- [How to complete this task]: Hunt through the entries for the word "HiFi" and copy each line in which it appears.

- [Extracted information]:
● ● ●

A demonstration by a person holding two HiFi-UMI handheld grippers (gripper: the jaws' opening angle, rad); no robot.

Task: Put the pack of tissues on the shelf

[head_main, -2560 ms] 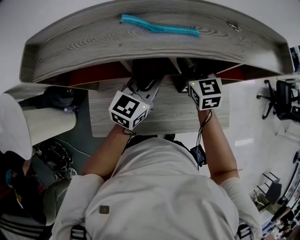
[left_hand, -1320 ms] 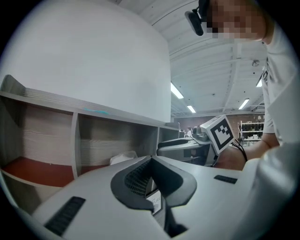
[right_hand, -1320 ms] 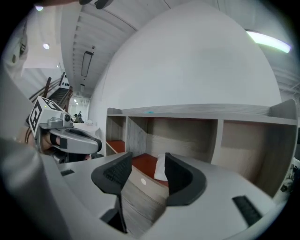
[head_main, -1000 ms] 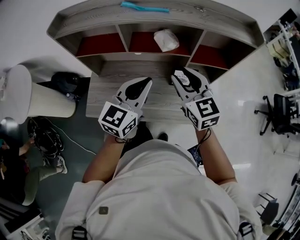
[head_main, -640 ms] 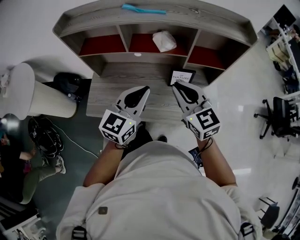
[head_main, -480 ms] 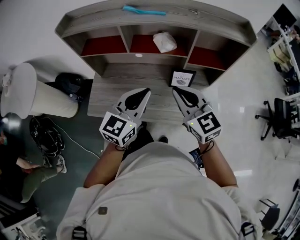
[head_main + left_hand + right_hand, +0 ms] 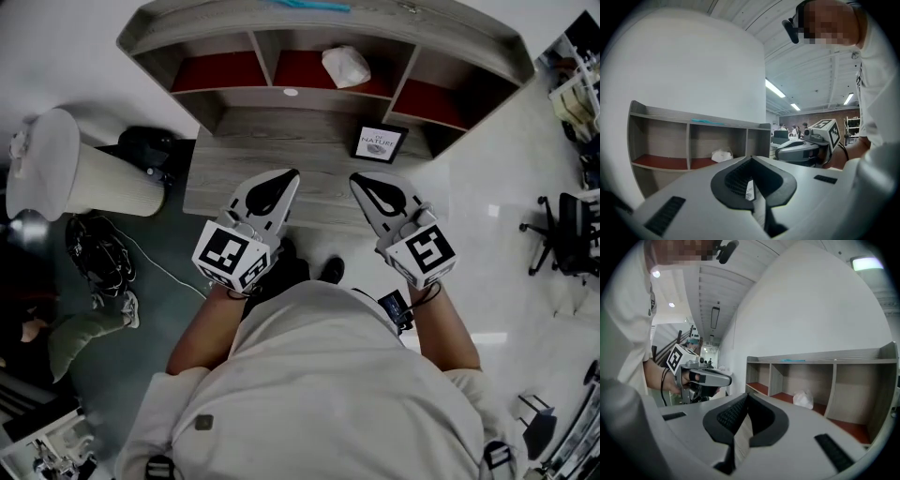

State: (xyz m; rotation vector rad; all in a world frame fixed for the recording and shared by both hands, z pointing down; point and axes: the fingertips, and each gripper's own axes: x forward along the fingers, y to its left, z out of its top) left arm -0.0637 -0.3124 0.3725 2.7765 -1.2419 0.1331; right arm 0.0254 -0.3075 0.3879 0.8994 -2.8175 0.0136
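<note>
The white pack of tissues lies in the middle compartment of the grey shelf with red-floored compartments; it also shows in the left gripper view and the right gripper view. Both grippers hover over the front of the wooden desk, well short of the shelf. My left gripper is shut with nothing between its jaws. My right gripper is shut and empty too. Each gripper sees the other beside it: the right gripper and the left gripper.
A small black-framed picture stands on the desk near the right gripper. A teal strip lies on the shelf top. A white cone-shaped object and a black bag are left of the desk, an office chair at right.
Both grippers have drawn back from inside the shelf to the desk's front edge. The tissues stay in the middle compartment. The right jaws have closed.
</note>
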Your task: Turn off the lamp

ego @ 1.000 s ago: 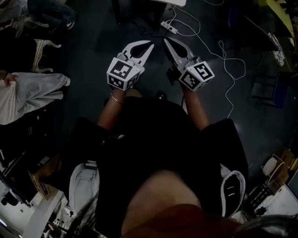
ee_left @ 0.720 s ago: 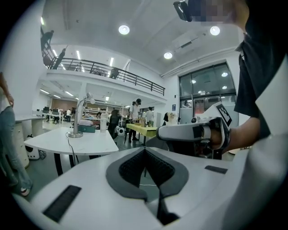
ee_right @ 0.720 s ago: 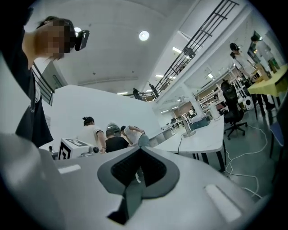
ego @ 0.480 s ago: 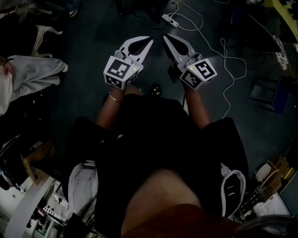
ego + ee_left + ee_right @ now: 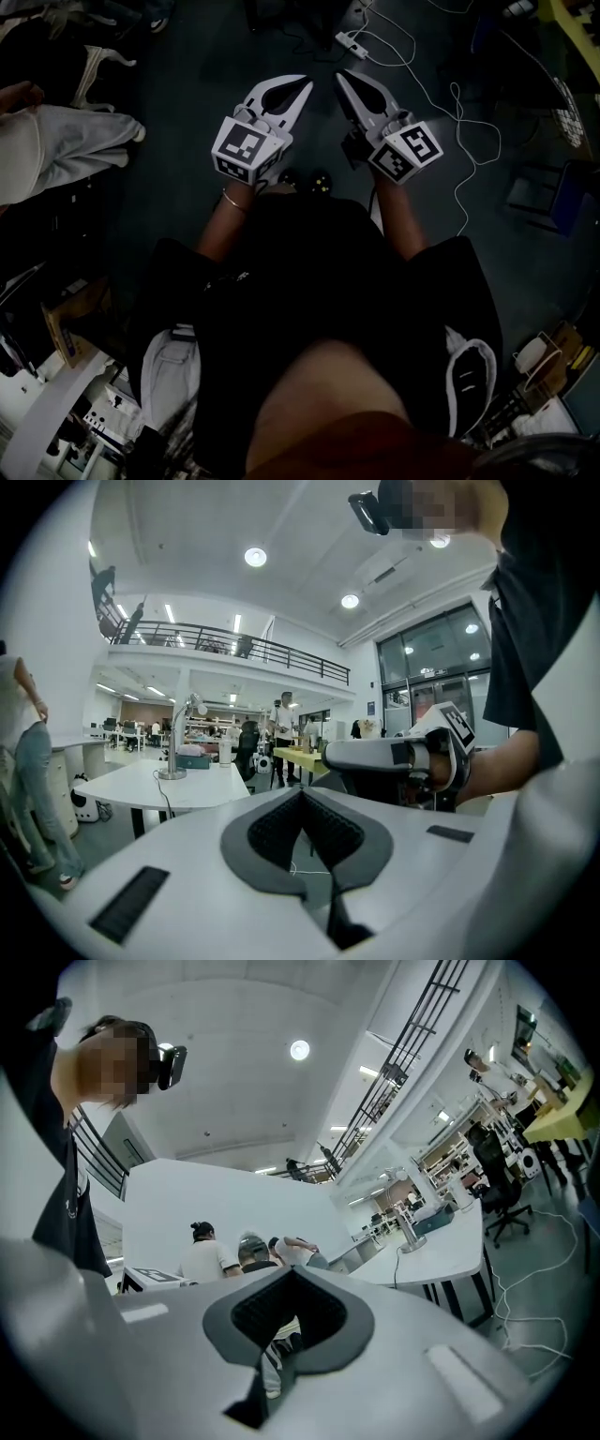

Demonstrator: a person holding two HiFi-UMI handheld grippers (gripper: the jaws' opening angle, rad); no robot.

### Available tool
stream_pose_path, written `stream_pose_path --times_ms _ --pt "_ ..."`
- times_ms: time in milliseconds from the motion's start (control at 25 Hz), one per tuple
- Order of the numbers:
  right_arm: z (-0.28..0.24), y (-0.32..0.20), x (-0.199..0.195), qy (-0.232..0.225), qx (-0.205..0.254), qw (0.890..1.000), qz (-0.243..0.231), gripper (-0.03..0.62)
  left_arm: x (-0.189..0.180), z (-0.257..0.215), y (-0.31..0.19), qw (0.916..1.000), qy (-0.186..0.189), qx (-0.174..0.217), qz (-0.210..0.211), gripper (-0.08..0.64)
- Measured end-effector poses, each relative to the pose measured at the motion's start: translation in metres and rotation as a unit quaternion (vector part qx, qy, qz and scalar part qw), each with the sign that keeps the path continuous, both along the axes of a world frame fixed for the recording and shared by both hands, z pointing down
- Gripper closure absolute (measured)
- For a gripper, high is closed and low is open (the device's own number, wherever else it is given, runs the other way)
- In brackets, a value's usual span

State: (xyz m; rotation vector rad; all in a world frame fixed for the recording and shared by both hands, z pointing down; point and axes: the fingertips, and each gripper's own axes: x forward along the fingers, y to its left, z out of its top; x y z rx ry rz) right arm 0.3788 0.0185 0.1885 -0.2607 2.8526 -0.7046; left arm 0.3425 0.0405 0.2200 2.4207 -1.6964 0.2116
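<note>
A silver desk lamp (image 5: 177,745) stands on a white table (image 5: 202,785) far ahead in the left gripper view, its head bent over to the right. It shows again as the lamp (image 5: 413,1229) on the white table (image 5: 450,1246) in the right gripper view. My left gripper (image 5: 306,86) and right gripper (image 5: 341,77) are held side by side over the dark floor, well away from the lamp. The left gripper (image 5: 301,796) is shut and empty. The right gripper (image 5: 292,1277) is shut too, with nothing held.
A power strip (image 5: 351,41) and white cables (image 5: 459,112) lie on the floor ahead. A person in light clothes (image 5: 56,150) is at the left. Several people (image 5: 239,1255) stand beyond my right gripper. A yellow-green table (image 5: 302,755) and a dark office chair (image 5: 495,1176) stand further off.
Both grippers were carried forward together, still shut. The floor beneath them has shifted and dark shoes now show just below them.
</note>
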Motion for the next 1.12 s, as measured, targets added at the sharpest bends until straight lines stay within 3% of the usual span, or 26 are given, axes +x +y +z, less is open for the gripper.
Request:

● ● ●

- [Problem solution]:
A demonstration by a person holding two HiFi-UMI handheld grippers (gripper: the jaws' opening angle, rad); no robot.
Demonstrator: a person holding two HiFi-UMI handheld grippers (gripper: the jaws' opening angle, rad); no robot.

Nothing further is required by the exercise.